Die deutsche Bezeichnung Ess-Brech-Sucht stellt dagegen den Kontrollverlust, das "süchtige" Verhalten besonders heraus. Walter Vandereyken von der Katholischen Universität Leuven betonte zudem, dass viele Patientinnen sich vor allem während der Heißhunger-Attacken als gespaltene Persönlichkeiten erleben: "Das bin dann nicht ich selbst!" Anorexie-Patientinnen berichten dagegen eher: "Die Magersucht hat mich stark gemacht" und tun sich, wie Gerlinghoff sagte, schwer damit, diese Stärke der Selbstbeherrschung in der Therapie "herzugeben".

Bulimie ist eine heimliche Krankheit, naturgemäß mit hoher Dunkelziffer, andererseits aber als Störung klar zu definieren. Magersucht dagegen fällt zwar ab einem bestimmten Punkt auf - es ist jedoch schwerer festzulegen, wo sie beginnt. Unter der 85-Prozent-Schwelle des "erwarteten Gewichts" zu liegen, gilt bei den Ärzten als Kriterium.

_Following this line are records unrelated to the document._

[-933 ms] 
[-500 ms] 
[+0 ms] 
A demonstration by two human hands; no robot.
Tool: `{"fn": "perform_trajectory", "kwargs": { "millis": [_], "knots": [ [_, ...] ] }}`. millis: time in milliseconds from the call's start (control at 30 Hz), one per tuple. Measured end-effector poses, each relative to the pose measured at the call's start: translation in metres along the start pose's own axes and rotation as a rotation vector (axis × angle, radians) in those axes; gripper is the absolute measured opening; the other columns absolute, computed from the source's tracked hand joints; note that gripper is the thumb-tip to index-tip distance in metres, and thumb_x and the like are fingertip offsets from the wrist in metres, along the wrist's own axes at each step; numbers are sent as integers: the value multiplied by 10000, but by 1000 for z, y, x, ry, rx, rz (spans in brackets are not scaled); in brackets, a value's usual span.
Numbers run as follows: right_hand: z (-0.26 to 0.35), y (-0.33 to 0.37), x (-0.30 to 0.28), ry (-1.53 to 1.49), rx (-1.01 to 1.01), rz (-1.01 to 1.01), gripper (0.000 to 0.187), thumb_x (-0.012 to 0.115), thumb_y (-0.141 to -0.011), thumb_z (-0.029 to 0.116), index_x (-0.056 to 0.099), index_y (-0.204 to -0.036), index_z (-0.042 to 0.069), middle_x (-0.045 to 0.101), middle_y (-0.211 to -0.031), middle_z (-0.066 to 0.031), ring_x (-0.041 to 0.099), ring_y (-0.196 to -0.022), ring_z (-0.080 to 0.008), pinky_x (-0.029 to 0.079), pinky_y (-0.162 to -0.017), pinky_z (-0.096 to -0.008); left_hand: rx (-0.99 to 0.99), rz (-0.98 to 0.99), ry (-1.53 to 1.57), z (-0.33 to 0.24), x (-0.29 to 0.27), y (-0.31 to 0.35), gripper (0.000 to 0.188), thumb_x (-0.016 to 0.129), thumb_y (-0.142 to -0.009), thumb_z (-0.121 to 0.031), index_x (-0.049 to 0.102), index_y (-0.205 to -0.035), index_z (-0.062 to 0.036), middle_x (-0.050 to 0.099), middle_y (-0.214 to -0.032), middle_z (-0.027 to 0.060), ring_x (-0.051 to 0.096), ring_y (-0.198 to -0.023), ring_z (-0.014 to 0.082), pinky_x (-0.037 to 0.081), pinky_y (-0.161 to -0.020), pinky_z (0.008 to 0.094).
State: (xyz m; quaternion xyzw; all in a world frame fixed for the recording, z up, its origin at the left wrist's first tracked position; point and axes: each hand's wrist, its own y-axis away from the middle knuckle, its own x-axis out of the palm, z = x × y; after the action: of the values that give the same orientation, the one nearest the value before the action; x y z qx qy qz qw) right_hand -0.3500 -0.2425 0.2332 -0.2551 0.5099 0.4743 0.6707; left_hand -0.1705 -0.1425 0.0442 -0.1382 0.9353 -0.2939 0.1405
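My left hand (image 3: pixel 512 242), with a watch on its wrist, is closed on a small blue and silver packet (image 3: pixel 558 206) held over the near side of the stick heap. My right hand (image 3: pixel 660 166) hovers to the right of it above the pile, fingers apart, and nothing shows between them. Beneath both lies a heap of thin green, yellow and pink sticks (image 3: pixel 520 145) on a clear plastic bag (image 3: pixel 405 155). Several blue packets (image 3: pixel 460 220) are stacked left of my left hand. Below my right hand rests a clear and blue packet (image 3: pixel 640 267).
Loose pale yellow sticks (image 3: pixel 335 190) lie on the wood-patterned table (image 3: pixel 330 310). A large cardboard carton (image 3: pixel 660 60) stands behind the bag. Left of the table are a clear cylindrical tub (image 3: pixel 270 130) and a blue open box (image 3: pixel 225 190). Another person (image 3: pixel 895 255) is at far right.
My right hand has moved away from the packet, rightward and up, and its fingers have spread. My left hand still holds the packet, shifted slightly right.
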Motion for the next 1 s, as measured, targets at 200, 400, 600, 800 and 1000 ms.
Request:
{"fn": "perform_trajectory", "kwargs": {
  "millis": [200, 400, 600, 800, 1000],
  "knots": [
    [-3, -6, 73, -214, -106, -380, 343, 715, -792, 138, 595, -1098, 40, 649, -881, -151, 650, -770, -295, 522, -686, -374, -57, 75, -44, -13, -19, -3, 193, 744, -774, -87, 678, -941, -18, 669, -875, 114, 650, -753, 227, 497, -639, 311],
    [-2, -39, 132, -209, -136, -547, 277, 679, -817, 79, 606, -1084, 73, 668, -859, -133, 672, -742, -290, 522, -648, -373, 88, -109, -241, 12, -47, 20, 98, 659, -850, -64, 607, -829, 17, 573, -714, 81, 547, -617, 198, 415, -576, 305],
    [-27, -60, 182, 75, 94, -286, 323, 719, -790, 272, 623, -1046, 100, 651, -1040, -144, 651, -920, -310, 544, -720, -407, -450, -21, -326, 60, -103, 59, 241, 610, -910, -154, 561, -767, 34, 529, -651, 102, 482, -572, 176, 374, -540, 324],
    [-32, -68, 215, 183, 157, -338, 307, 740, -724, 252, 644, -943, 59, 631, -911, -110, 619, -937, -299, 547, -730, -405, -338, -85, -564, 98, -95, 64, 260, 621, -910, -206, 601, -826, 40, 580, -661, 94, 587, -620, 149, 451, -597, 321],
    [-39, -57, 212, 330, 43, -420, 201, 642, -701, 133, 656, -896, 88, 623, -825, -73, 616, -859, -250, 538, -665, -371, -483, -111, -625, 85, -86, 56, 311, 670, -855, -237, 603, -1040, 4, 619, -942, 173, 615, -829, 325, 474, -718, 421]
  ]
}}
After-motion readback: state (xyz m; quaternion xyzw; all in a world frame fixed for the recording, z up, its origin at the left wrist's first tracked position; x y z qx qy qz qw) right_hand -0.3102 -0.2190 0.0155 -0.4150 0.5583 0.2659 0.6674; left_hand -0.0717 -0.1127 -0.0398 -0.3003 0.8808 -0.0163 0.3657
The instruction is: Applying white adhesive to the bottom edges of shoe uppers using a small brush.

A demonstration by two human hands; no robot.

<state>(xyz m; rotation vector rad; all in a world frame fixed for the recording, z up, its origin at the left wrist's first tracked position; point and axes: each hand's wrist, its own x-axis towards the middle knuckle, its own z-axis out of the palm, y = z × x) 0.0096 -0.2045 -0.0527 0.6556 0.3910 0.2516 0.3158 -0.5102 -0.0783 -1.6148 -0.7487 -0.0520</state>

Andreas Bartsch lehnte diese Orientierung am Body-Mass-Index ab, weil sie den individuellen Körperbau nicht berücksichtigt. "Körperbaulich Hochgewichtige werden damit unter-, körperbaulich Niedriggewichtige übertherapiert", sagte der Psychiater, der über eine Charité-Studie berichtete und inzwischen an der Universität Würzburg tätig ist. Schmal gebaute Mädchen mit langen Beinen könnten so eventuell vorschnell als magersüchtig klassifiziert werden. Bedenklicher noch aber sei das umgekehrte Problem: Bei gedrungenen Menschen mit schwerem Knochenbau, die angesichts des heutigen Schönheitsideals oft über ihren Typ frustriert sind und zahlreiche Diäten probieren, wird eine chronische, gesundheitsgefährdende Essstörung gar nicht oder erst spät erkannt, weil sie vom Gewicht her nicht besonders auffallen. Bartsch mahnte differenziertere Messverfahren an, ermahnte zugleich aber auch seine Kollegen, ihrem Augenmaß zu vertrauen. Zu diesem längst fälligen Mediziner-Machtwort gegen den Terror der Waage passt Gerlinghoffs Vorschlag an ihre Patientinnen, das moderne Badezimmer-Accessoire nach der Therapie ganz aus der Wohnung zu verbannen.